## Problem statement
If a line below includes the string "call", copy it.

## Provided material
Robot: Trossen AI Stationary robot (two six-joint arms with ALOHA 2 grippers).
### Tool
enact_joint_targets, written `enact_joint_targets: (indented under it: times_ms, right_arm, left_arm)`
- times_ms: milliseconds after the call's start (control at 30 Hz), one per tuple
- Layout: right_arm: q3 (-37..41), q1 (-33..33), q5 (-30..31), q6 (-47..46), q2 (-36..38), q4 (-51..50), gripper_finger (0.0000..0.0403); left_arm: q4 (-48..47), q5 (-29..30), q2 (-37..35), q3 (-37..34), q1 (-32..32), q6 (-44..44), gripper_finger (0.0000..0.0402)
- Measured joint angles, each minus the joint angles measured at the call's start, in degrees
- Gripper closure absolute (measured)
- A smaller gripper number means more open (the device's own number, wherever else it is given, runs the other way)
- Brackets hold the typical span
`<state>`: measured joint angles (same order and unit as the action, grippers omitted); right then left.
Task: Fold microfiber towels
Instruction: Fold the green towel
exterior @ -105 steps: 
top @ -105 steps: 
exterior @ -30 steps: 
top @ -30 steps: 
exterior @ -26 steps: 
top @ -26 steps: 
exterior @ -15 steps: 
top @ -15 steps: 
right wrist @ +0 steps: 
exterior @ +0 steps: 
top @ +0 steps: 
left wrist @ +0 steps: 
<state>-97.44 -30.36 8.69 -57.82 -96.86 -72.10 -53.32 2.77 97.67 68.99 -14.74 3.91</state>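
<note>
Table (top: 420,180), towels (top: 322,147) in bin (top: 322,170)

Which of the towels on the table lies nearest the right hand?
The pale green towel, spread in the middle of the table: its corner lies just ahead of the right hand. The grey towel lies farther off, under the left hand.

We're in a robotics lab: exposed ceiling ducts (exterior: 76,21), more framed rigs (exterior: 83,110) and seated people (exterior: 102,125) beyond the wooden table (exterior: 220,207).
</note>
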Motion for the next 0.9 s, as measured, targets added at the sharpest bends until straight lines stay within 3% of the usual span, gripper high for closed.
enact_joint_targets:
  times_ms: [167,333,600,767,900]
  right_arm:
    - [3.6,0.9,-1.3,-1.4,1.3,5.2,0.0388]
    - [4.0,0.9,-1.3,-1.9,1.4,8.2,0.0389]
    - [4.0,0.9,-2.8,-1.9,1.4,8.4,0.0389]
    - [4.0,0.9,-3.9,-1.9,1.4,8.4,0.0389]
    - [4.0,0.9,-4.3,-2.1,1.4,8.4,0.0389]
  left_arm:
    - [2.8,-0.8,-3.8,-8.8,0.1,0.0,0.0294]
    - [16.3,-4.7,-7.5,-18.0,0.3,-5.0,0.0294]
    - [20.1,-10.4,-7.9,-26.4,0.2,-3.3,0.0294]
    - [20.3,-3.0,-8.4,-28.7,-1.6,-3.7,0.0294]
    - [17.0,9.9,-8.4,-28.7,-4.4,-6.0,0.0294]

## Reply
- times_ms: milliseconds after the call's start (control at 30 Hz), one per tuple
- Measured joint angles, each minus the joint angles measured at the call's start, in degrees

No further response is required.